Task to complete →
Among the entries below, please repeat exactly and only the lines from the line containing "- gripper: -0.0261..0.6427" to the line containing "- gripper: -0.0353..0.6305", both lines included.

Data supplied →
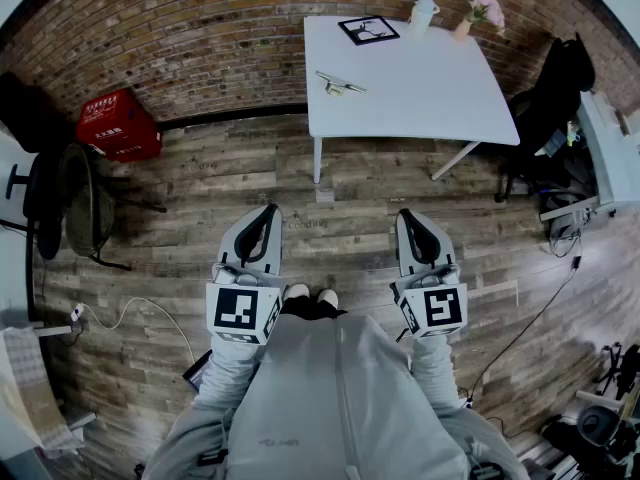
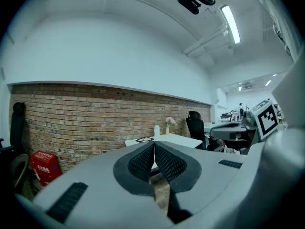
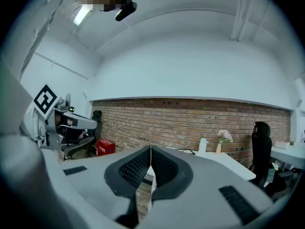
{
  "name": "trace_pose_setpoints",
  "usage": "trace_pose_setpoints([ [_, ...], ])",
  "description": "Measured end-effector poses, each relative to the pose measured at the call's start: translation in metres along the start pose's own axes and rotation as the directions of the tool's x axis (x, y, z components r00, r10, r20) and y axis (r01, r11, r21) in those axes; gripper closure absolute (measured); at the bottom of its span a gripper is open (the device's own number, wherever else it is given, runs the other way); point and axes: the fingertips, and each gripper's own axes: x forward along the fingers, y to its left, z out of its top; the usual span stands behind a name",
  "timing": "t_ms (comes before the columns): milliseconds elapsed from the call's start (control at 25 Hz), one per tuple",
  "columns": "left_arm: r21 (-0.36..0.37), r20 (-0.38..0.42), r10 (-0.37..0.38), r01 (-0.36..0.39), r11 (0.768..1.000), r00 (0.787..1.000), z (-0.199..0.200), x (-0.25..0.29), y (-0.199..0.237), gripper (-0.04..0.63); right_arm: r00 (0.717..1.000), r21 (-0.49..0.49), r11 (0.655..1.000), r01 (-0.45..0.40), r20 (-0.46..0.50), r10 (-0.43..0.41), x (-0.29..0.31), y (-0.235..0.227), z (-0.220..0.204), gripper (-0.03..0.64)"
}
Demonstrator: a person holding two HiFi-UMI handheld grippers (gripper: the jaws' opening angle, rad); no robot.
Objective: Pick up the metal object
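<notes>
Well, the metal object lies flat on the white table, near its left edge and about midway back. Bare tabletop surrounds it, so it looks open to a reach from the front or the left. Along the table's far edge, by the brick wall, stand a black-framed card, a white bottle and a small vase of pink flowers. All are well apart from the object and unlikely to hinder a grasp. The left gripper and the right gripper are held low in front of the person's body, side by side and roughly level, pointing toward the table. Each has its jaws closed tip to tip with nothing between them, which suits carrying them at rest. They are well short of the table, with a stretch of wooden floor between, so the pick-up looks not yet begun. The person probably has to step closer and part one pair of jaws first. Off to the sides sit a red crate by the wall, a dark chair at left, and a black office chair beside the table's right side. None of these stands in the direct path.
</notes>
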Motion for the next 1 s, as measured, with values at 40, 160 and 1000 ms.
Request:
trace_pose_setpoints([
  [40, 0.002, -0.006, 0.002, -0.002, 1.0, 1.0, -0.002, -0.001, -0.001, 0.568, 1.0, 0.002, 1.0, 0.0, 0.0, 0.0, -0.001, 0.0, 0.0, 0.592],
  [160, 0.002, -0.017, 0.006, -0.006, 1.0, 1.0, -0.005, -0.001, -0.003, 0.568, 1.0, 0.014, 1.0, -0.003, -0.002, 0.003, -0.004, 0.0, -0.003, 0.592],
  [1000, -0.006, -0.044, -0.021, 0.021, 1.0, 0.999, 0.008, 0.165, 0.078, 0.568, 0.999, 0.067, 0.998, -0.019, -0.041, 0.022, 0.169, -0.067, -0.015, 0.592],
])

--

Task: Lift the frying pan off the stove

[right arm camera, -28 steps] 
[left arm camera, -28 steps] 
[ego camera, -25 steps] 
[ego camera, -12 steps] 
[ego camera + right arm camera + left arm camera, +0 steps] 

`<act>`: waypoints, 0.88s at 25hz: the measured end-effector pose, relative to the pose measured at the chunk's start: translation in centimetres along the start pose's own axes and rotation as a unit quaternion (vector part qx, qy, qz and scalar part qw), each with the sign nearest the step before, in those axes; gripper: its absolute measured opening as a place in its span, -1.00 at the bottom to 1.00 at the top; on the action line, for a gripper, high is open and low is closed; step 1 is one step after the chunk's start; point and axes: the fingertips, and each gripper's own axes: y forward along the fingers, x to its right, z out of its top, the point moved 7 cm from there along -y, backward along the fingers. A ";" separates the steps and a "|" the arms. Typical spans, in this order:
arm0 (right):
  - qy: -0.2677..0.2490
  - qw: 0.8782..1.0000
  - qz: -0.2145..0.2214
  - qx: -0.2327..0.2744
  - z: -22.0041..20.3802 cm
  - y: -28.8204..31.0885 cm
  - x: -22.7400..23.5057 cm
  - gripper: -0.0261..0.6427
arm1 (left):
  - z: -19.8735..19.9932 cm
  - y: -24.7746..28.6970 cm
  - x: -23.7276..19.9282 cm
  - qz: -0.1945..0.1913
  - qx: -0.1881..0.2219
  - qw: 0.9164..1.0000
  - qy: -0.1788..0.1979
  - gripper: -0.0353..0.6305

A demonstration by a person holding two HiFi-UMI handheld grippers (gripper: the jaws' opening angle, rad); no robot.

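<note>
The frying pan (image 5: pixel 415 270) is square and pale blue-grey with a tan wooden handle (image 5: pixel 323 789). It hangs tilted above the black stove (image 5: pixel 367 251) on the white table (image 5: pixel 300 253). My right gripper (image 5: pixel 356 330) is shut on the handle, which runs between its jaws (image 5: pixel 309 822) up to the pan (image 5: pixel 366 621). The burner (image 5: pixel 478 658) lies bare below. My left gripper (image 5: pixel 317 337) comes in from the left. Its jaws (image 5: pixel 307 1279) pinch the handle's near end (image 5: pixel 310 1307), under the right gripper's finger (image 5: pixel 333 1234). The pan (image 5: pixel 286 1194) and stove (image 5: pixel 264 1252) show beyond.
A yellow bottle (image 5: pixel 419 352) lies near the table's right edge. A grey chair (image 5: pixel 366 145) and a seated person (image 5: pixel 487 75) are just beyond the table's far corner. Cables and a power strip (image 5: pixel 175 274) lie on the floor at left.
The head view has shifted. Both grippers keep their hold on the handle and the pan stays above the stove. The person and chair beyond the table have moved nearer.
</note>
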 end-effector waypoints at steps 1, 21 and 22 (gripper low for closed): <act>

Reply →
  - gripper: -0.0261..0.6427
arm1 (left):
  - z: -19.8735..19.9932 cm
  - y: -24.7746..28.6970 cm
  - x: -23.7276..19.9282 cm
  - qz: -0.1945..0.1913
  - qx: -0.1881..0.2219
  - qw: 0.9164..1.0000
  - qy: -0.1788..0.1979
  - gripper: -0.0353..0.6305

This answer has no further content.